Part 2: Asynchronous Functions and Futures

The Pool.map function allows you to map a single function across an entire list of data. But what if you want to apply lots of different functions? The solution is to tell individual workers to run different functions, by applying functions to workers.

The Pool class comes with the function apply. This is used to tell one process in the worker pool to run a specified function. For example, create a new script called poolapply.py and type into it;

from multiprocessing import Pool, current_process
import contextlib 
import time

def slow_function( nsecs ):
    """Function that sleeps for 'nsecs' seconds, returning
       the number of seconds that it slept"""
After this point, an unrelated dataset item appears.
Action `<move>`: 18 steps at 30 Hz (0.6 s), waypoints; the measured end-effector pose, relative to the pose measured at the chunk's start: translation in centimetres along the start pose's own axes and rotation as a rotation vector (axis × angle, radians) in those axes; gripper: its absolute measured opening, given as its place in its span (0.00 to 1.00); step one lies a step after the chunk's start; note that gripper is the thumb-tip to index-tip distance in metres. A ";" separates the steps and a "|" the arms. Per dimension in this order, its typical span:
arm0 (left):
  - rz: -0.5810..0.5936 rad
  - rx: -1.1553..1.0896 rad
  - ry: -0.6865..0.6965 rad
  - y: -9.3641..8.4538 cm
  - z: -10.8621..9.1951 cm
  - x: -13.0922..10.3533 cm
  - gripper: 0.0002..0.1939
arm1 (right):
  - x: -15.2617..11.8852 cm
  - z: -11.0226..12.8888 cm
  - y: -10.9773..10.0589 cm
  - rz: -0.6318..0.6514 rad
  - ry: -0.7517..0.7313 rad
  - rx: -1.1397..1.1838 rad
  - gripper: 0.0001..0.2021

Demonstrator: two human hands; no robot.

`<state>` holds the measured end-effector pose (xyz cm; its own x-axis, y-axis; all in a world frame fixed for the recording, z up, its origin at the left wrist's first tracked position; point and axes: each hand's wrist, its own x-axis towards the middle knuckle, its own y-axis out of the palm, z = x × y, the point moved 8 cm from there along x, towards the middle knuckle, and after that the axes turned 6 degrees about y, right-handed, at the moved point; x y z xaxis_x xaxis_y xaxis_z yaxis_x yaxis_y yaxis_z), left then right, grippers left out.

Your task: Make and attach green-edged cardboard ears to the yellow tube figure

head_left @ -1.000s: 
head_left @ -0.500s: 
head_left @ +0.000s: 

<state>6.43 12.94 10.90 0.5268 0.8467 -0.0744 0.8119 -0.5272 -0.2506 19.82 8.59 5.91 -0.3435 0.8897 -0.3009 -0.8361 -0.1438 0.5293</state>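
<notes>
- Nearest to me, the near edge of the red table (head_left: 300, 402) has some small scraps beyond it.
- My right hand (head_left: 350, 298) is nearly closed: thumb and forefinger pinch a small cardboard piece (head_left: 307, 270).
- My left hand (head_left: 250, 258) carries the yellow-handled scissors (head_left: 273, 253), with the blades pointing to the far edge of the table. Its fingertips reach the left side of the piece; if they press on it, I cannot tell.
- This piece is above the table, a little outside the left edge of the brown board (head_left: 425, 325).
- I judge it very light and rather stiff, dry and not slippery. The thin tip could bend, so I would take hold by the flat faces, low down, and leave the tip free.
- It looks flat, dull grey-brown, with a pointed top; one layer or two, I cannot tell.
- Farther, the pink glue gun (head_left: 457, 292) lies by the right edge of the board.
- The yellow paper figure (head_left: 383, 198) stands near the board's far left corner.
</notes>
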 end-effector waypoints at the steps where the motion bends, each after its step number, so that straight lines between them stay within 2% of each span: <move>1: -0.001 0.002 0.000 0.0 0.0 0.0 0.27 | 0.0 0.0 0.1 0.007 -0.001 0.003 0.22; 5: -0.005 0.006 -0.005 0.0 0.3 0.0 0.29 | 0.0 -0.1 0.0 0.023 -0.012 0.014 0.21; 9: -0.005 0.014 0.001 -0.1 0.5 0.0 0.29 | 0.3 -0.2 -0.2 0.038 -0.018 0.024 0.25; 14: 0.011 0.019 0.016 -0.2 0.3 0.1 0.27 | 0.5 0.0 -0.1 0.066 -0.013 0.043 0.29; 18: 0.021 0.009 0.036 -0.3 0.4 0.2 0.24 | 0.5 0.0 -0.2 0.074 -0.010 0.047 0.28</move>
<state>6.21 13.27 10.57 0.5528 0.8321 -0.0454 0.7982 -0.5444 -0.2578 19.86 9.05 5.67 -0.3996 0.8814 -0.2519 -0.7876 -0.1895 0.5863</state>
    print("Process %s going to sleep for %d second(s)" \
              % (current_process().pid,nsecs))

    # use the time.sleep function to sleep for nsecs seconds
    time.sleep(nsecs)

    print("Process %s waking up" % current_process().pid)

    return nsecs

if __name__ == "__main__":
    print("Master process is PID %d" % current_process().pid)

    with contextlib.closing( Pool() ) as pool:
        r = pool.apply( slow_function, [5] )

    print("Result is %s" % r)

Run this script using python poolapply.py. You should see the something like this printed to the screen

Master process is PID 8691
Process 8692 going to sleep for 5 second(s)
Process 8692 waking up
Result is 5

(with a delay of five seconds when the worker process sleeps)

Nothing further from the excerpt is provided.